Performance Benchmarks
Performance benchmark tests are located under forge/test/benchmark/ and are marked with @pytest.mark.perf. These tests measure end-to-end inference throughput on Tenstorrent device by compiling the model with Forge, running timed device iterations, and verifying numerical accuracy against a CPU reference.
Directory layout
forge/test/benchmark/
├── conftest.py # CLI options + forge_benchmark_options fixture
├── options.py # ForgeBenchmarkOptions dataclass
├── utils.py # Console reporting + JSON result helpers
├── test_vision.py # pytest entry points (ResNet-50, etc.)
└── benchmarks/
└── vision_benchmark.py # compile / warmup / timed loop / PCC logic
Running benchmarks locally
To run all benchmark tests:
pytest -m perf forge/test/benchmark
To run a specific model:
pytest -svv -m perf forge/test/benchmark/test_vision.py::test_resnet50
To save results to a JSON file:
pytest -m perf forge/test/benchmark --output-file results.json
CLI options
These flags are registered in conftest.py and apply to any test under forge/test/benchmark. All overrides are optional; each test defines its own defaults.
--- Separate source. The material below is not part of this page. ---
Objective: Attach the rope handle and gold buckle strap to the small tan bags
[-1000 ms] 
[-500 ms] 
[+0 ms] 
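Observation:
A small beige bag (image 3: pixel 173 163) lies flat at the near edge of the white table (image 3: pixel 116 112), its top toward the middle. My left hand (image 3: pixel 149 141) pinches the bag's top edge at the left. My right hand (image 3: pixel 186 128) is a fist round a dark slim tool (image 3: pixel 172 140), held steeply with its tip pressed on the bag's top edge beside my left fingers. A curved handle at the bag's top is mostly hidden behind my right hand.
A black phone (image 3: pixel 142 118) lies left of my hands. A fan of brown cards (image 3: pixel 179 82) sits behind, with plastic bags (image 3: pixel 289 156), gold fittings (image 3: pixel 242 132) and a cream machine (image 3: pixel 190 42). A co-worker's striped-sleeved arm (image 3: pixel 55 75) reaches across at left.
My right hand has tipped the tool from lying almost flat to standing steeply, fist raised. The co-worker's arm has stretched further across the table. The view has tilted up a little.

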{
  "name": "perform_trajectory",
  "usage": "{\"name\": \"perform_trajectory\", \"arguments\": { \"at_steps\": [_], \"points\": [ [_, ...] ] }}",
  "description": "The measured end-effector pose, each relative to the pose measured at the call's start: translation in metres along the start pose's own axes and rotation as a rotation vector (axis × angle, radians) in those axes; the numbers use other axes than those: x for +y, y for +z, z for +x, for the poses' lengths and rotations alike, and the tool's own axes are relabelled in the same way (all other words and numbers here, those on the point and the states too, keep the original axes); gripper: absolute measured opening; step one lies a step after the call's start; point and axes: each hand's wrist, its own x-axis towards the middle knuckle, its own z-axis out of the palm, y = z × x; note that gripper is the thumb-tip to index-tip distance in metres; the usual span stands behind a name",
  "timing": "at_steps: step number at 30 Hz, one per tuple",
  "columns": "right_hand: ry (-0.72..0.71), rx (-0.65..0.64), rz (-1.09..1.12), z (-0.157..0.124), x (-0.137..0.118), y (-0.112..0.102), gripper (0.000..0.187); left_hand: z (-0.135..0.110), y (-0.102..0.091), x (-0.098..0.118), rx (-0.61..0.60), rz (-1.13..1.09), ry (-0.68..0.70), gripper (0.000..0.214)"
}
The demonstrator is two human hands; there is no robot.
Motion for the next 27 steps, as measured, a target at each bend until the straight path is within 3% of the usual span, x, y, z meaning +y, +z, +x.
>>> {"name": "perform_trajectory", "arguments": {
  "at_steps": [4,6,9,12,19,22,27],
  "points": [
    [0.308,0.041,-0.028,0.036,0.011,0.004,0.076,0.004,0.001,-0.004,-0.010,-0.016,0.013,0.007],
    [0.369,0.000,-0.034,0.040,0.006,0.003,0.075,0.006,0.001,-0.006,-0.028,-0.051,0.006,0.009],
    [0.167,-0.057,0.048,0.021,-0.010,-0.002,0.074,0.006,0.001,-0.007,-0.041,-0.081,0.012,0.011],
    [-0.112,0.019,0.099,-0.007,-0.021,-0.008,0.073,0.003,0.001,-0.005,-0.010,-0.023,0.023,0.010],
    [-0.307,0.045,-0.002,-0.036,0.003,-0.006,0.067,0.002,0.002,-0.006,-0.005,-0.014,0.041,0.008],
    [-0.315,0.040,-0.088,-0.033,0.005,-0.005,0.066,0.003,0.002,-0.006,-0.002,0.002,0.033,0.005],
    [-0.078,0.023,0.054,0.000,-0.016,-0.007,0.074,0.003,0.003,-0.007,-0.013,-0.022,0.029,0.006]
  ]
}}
| Option | Default | Description |
|---|---|---|
--output-file PATH | None | Path to write benchmark results as JSON. If omitted, no file is written. |
--batch-size N | per-test default | Number of samples per inference call (positive integer). |
--loop-count N | per-test default | Number of timed iterations after warmup (positive integer). |
--warmup-count N | min(32, loop_count) | Number of warmup iterations before timing begins (positive integer). |
--data-format | bfloat16 | Data format for model inputs and compiler config: float32 or bfloat16. |
--training | False | Run in training mode. Not supported by current benchmarks; raises an error if set. |
Example:
pytest -svv -m perf forge/test/benchmark/test_vision.py::test_resnet50 \
--batch-size 8 \
--loop-count 128 \
--warmup-count 32 \
--data-format bfloat16 \
--output-file resnet50_results.json
Adding a new benchmark model
Add a parametrized test in test_vision.py for the same model family, or create a new test_<family>.py for a different category. Each test must be marked with @pytest.mark.perf and accept the forge_benchmark_options and forge_tmp_path fixtures.
Example:
from third_party.tt_forge_models.<model>.pytorch.loader import ModelLoader, ModelVariant
from forge.forge_property_utils import Framework, Source, Task, ModelArch, record_model_properties
variants = [ModelVariant.MY_MODEL]
@pytest.mark.perf
@pytest.mark.parametrize("variant", variants)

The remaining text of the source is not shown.